How to complete this task:
Having found the line containing "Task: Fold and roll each" in the records below, copy that line and each later one exactly, dropping pictures.

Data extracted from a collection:
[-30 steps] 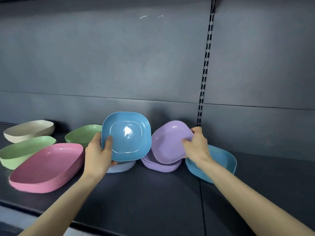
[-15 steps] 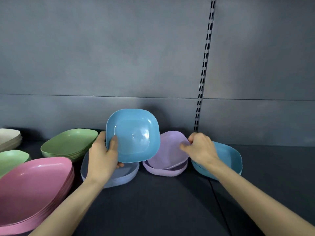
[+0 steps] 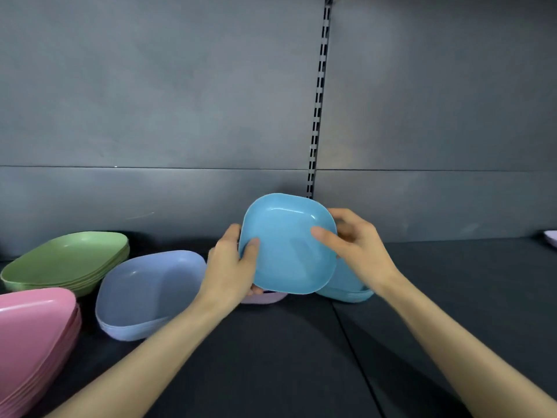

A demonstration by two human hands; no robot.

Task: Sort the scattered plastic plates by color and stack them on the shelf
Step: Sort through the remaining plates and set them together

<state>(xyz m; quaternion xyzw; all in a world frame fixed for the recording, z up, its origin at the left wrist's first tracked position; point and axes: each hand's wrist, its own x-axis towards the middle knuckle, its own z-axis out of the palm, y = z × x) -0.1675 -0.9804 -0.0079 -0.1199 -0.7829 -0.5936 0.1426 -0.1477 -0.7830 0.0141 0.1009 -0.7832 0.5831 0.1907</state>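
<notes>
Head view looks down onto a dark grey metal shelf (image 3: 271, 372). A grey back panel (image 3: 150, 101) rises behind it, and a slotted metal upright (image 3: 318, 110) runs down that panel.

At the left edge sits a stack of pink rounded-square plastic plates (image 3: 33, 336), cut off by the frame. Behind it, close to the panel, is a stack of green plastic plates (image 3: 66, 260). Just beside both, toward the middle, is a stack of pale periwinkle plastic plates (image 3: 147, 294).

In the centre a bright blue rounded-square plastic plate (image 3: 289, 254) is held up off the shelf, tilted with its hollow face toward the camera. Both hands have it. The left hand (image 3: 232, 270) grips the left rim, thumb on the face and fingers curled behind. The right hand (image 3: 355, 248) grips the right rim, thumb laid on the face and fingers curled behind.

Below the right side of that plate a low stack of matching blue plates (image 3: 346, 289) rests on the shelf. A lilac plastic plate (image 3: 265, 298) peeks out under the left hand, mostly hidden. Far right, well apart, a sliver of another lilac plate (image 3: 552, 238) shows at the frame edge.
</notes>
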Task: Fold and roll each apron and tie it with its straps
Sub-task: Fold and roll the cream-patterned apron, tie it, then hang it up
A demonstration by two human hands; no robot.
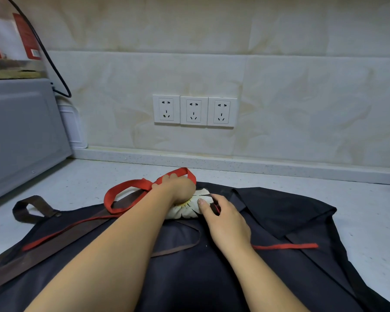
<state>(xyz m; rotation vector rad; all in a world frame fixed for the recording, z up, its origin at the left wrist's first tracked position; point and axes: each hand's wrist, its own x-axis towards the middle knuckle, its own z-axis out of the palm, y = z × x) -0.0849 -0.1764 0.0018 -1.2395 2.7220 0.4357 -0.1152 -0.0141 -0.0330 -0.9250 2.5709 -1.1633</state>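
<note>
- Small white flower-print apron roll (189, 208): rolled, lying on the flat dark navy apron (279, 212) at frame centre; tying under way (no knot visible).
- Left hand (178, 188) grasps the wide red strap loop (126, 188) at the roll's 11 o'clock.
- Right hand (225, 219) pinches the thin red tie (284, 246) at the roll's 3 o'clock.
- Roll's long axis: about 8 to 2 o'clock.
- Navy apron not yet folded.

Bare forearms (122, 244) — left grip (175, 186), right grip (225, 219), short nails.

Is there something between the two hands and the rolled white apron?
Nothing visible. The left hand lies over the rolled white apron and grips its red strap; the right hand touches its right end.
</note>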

Output below:
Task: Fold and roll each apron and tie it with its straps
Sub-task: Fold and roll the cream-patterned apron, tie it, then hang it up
A demonstration by two human hands; no robot.
<state>(xyz m; rotation vector rad; all in a world frame fixed for the recording, z up, its origin at the left wrist's first tracked position; point and axes: each hand's wrist, its own x-axis towards the middle knuckle, its own z-axis out of the palm, y = z × x) -0.0849 -0.1764 0.0018 -1.2395 2.7220 0.4357 -0.1152 -0.0141 -0.0330 -0.9250 2.5709 -1.1633</state>
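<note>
- Small white flower-print apron roll (189, 208): rolled, lying on the flat dark navy apron (279, 212) at frame centre; tying under way (no knot visible).
- Left hand (178, 188) grasps the wide red strap loop (126, 188) at the roll's 11 o'clock.
- Right hand (225, 219) pinches the thin red tie (284, 246) at the roll's 3 o'clock.
- Roll's long axis: about 8 to 2 o'clock.
- Navy apron not yet folded.

Bare forearms (122, 244) — left grip (175, 186), right grip (225, 219), short nails.

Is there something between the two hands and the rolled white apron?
Nothing visible. The left hand lies over the rolled white apron and grips its red strap; the right hand touches its right end.
</note>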

The work on this exercise is done.